You notice some works right away: Adaptations, Andrea Graham, on display some years ago at the Museo del Tessuto, immediately caught our attention. In the meantime, social media helped us get to know her other works, to see her face and many other small parts of her world.
The next step was to pour ourselves into her website and blog. I wanted to understand where her attraction to those perfect forms lied, how a tuber or a shape vaguely resembling a plant form could ever be so intriguing.
I told myself that it couldn’t only be because they were technically exemplary. It isn’t enough that they are beautiful, decorative and seductive.
I searched further and in the articulate diary that is her blog I found, at one point, a beautiful yet sinister image. It was the enlarged image of a cancer cell. So my mind went straight to the disturbing photographs of Fukushima, to those plants with abnormal fruit and irregularly sized branches and flowers.
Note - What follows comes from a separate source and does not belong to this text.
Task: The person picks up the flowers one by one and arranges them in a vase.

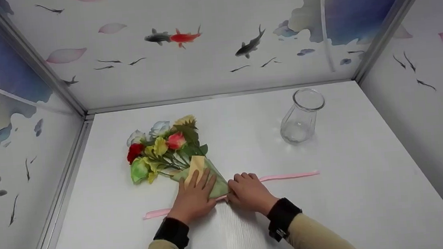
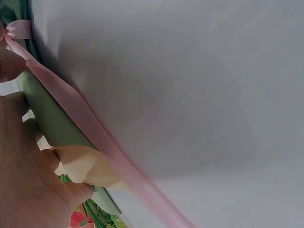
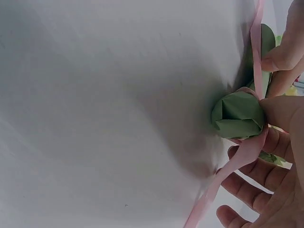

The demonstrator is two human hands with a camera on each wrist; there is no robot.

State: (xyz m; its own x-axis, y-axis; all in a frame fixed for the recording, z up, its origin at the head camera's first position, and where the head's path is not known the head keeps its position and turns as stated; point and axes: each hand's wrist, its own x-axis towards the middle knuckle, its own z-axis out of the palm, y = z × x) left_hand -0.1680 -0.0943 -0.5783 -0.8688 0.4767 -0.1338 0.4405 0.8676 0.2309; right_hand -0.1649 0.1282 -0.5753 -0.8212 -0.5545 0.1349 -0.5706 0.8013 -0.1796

Mounting an exhibition provides the great privilege to work side by side, if only briefly, with an artist. It allows the opportunity to get close to them, ask them questions and try to understand what is hidden behind the objects they create.
I don’t know if there is any validity to my impression that the mutating forms created by Andrea Graham, inspired by the adaptive capabilities of the plant world, are a way to exorcise collective anxieties and fears. However, now that I have met her I am convinced of it. I find the value of her work, beyond her perfect technique, her mastery of the art form and the formal completeness of her pieces, lies in this secret way to speak to us all.